TASK REQUIREMENTS:
Each line of the records needs to come back exactly as written.

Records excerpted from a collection
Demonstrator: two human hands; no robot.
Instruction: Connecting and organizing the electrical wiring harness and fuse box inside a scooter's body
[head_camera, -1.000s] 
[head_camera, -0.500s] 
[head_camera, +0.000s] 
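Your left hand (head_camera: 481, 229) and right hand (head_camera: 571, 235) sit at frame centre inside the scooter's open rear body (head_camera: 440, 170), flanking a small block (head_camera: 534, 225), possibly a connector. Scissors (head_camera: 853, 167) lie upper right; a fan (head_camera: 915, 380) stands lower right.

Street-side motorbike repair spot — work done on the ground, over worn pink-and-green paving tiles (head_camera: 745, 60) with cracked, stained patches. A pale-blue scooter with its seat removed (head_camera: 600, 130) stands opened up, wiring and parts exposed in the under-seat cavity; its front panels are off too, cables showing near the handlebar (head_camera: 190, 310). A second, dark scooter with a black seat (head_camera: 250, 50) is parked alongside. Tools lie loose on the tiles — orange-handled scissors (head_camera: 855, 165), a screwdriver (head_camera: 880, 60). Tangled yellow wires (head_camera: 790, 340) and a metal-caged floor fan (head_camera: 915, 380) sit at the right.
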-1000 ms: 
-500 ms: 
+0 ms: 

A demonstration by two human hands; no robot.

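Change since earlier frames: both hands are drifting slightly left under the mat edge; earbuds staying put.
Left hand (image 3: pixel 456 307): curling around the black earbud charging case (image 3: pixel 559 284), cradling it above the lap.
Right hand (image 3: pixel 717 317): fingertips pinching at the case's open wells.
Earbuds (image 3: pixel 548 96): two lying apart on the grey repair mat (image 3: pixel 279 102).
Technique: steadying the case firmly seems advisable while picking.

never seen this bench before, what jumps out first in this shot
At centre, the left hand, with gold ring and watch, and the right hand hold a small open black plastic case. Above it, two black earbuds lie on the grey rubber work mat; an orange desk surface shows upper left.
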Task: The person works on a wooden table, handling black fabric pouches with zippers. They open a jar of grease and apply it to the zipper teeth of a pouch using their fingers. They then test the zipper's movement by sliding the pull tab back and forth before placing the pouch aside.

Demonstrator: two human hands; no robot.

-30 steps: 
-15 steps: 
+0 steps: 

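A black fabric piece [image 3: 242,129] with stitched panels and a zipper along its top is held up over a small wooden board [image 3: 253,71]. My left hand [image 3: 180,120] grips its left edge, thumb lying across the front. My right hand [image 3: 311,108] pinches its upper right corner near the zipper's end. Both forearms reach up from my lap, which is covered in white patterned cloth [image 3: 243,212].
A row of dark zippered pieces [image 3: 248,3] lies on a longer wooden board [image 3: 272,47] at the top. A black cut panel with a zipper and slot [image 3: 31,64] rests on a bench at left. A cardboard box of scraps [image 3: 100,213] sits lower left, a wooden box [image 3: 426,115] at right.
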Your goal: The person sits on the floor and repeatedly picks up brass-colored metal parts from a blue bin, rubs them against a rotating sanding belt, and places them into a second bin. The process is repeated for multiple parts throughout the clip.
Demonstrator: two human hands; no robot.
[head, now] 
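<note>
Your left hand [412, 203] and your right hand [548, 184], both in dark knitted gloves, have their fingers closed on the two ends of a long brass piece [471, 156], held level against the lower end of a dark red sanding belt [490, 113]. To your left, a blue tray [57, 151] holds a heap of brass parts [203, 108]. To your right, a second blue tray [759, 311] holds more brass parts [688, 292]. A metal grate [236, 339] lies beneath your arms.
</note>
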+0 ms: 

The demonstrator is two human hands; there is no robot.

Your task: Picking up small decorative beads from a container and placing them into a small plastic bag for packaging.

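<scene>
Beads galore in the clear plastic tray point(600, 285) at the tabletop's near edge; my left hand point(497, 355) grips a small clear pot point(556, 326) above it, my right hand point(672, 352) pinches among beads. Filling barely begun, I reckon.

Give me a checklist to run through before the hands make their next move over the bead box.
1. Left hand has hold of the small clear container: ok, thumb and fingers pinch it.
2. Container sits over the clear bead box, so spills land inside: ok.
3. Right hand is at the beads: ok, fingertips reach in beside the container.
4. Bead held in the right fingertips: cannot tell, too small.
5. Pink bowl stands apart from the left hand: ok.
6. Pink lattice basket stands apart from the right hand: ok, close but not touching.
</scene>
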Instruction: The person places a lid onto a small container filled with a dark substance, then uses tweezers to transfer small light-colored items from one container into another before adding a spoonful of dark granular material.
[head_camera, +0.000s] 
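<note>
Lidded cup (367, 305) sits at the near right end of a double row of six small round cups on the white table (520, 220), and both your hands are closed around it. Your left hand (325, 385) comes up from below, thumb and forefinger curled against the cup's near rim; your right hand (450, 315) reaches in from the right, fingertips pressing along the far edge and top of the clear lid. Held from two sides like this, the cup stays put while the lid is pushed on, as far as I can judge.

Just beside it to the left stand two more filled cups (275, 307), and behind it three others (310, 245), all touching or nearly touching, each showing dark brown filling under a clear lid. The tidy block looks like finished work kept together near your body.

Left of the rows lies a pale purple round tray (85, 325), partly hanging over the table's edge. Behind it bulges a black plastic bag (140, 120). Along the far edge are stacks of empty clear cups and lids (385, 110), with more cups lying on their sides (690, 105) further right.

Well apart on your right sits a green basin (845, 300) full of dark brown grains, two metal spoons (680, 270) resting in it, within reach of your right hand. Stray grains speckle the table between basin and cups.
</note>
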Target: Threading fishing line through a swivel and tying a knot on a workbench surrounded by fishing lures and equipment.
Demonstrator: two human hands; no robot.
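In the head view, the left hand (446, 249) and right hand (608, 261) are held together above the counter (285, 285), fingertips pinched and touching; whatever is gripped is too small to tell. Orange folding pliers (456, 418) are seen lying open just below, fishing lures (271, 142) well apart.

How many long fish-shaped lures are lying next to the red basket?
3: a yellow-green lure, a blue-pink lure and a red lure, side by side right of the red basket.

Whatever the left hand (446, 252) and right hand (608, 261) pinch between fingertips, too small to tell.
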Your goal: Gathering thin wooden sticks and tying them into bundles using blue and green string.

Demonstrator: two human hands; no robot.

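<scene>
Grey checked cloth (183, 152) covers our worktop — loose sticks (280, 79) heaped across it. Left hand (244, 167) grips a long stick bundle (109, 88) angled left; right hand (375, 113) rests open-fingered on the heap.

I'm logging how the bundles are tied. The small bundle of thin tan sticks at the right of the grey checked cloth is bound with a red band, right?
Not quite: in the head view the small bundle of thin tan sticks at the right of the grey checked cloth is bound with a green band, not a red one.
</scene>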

FINISHED TASK:
Demonstrator: two human hands; no robot.
Instruction: Connecting and organizing the electrical wiring harness and fuse box inside a scooter's body
[head_camera, -1.000s] 
[head_camera, -0.500s] 
[head_camera, +0.000s] 
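Your left hand (head_camera: 481, 229) and right hand (head_camera: 571, 235) sit at frame centre inside the scooter's open rear body (head_camera: 440, 170), flanking a small block (head_camera: 534, 225), possibly a connector. Scissors (head_camera: 853, 167) lie upper right; a fan (head_camera: 915, 380) stands lower right.

Street-side motorbike repair spot — work done on the ground, over worn pink-and-green paving tiles (head_camera: 745, 60) with cracked, stained patches. A pale-blue scooter with its seat removed (head_camera: 600, 130) stands opened up, wiring and parts exposed in the under-seat cavity; its front panels are off too, cables showing near the handlebar (head_camera: 190, 310). A second, dark scooter with a black seat (head_camera: 250, 50) is parked alongside. Tools lie loose on the tiles — orange-handled scissors (head_camera: 855, 165), a screwdriver (head_camera: 880, 60). Tangled yellow wires (head_camera: 790, 340) and a metal-caged floor fan (head_camera: 915, 380) sit at the right.
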-1000 ms: 
-500 ms: 
+0 ms: 

A demonstration by two human hands; no robot.

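Change since earlier frames: both hands are drifting slightly left under the mat edge; earbuds staying put.
Left hand (image 3: pixel 456 307): curling around the black earbud charging case (image 3: pixel 559 284), cradling it above the lap.
Right hand (image 3: pixel 717 317): fingertips pinching at the case's open wells.
Earbuds (image 3: pixel 548 96): two lying apart on the grey repair mat (image 3: pixel 279 102).
Technique: steadying the case firmly seems advisable while picking.

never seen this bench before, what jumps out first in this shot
At centre, the left hand, with gold ring and watch, and the right hand hold a small open black plastic case. Above it, two black earbuds lie on the grey rubber work mat; an orange desk surface shows upper left.
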Task: The person works on a wooden table, handling black fabric pouches with zippers. They open a jar of grease and apply it to the zipper teeth of a pouch using their fingers. They then test the zipper's movement by sliding the pull tab back and forth before placing the pouch aside.

Demonstrator: two human hands; no robot.

-30 steps: 
-15 steps: 
+0 steps: 

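A black fabric piece [image 3: 242,129] with stitched panels and a zipper along its top is held up over a small wooden board [image 3: 253,71]. My left hand [image 3: 180,120] grips its left edge, thumb lying across the front. My right hand [image 3: 311,108] pinches its upper right corner near the zipper's end. Both forearms reach up from my lap, which is covered in white patterned cloth [image 3: 243,212].
A row of dark zippered pieces [image 3: 248,3] lies on a longer wooden board [image 3: 272,47] at the top. A black cut panel with a zipper and slot [image 3: 31,64] rests on a bench at left. A cardboard box of scraps [image 3: 100,213] sits lower left, a wooden box [image 3: 426,115] at right.
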Your goal: The person sits on the floor and repeatedly picks up brass-colored metal parts from a blue bin, rubs them against a rotating sanding belt, and places them into a second bin. The process is repeated for multiple parts throughout the clip.
Demonstrator: two human hands; no robot.
[head, now] 
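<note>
Your left hand [412, 203] and your right hand [548, 184], both in dark knitted gloves, have their fingers closed on the two ends of a long brass piece [471, 156], held level against the lower end of a dark red sanding belt [490, 113]. To your left, a blue tray [57, 151] holds a heap of brass parts [203, 108]. To your right, a second blue tray [759, 311] holds more brass parts [688, 292]. A metal grate [236, 339] lies beneath your arms.
</note>
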+0 ms: 

The demonstrator is two human hands; there is no robot.

Your task: Picking up small decorative beads from a container and placing them into a small plastic bag for packaging.

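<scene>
Beads galore in the clear plastic tray point(600, 285) at the tabletop's near edge; my left hand point(497, 355) grips a small clear pot point(556, 326) above it, my right hand point(672, 352) pinches among beads. Filling barely begun, I reckon.

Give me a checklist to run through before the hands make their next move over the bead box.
1. Left hand has hold of the small clear container: ok, thumb and fingers pinch it.
2. Container sits over the clear bead box, so spills land inside: ok.
3. Right hand is at the beads: ok, fingertips reach in beside the container.
4. Bead held in the right fingertips: cannot tell, too small.
5. Pink bowl stands apart from the left hand: ok.
6. Pink lattice basket stands apart from the right hand: ok, close but not touching.
</scene>
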Instruction: The person places a lid onto a small container filled with a dark substance, then uses tweezers to transfer small light-colored items from one container into another before adding a spoonful of dark granular material.
[head_camera, +0.000s] 
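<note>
Lidded cup (367, 305) sits at the near right end of a double row of six small round cups on the white table (520, 220), and both your hands are closed around it. Your left hand (325, 385) comes up from below, thumb and forefinger curled against the cup's near rim; your right hand (450, 315) reaches in from the right, fingertips pressing along the far edge and top of the clear lid. Held from two sides like this, the cup stays put while the lid is pushed on, as far as I can judge.

Just beside it to the left stand two more filled cups (275, 307), and behind it three others (310, 245), all touching or nearly touching, each showing dark brown filling under a clear lid. The tidy block looks like finished work kept together near your body.

Left of the rows lies a pale purple round tray (85, 325), partly hanging over the table's edge. Behind it bulges a black plastic bag (140, 120). Along the far edge are stacks of empty clear cups and lids (385, 110), with more cups lying on their sides (690, 105) further right.

Well apart on your right sits a green basin (845, 300) full of dark brown grains, two metal spoons (680, 270) resting in it, within reach of your right hand. Stray grains speckle the table between basin and cups.
</note>
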Target: Threading fishing line through a swivel and tying a knot on a workbench surrounded by fishing lures and equipment.
Demonstrator: two human hands; no robot.
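In the head view, the left hand (446, 249) and right hand (608, 261) are held together above the counter (285, 285), fingertips pinched and touching; whatever is gripped is too small to tell. Orange folding pliers (456, 418) are seen lying open just below, fishing lures (271, 142) well apart.

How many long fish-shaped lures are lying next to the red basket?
3: a yellow-green lure, a blue-pink lure and a red lure, side by side right of the red basket.

Whatever the left hand (446, 252) and right hand (608, 261) pinch between fingertips, too small to tell.
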Your goal: Gathering thin wooden sticks and tying them into bundles using blue and green string.

Demonstrator: two human hands; no robot.

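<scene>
Grey checked cloth (183, 152) covers our worktop — loose sticks (280, 79) heaped across it. Left hand (244, 167) grips a long stick bundle (109, 88) angled left; right hand (375, 113) rests open-fingered on the heap.

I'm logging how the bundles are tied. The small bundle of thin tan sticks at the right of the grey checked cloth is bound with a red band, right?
Not quite: in the head view the small bundle of thin tan sticks at the right of the grey checked cloth is bound with a green band, not a red one.
</scene>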

Nothing else is required to complete the output.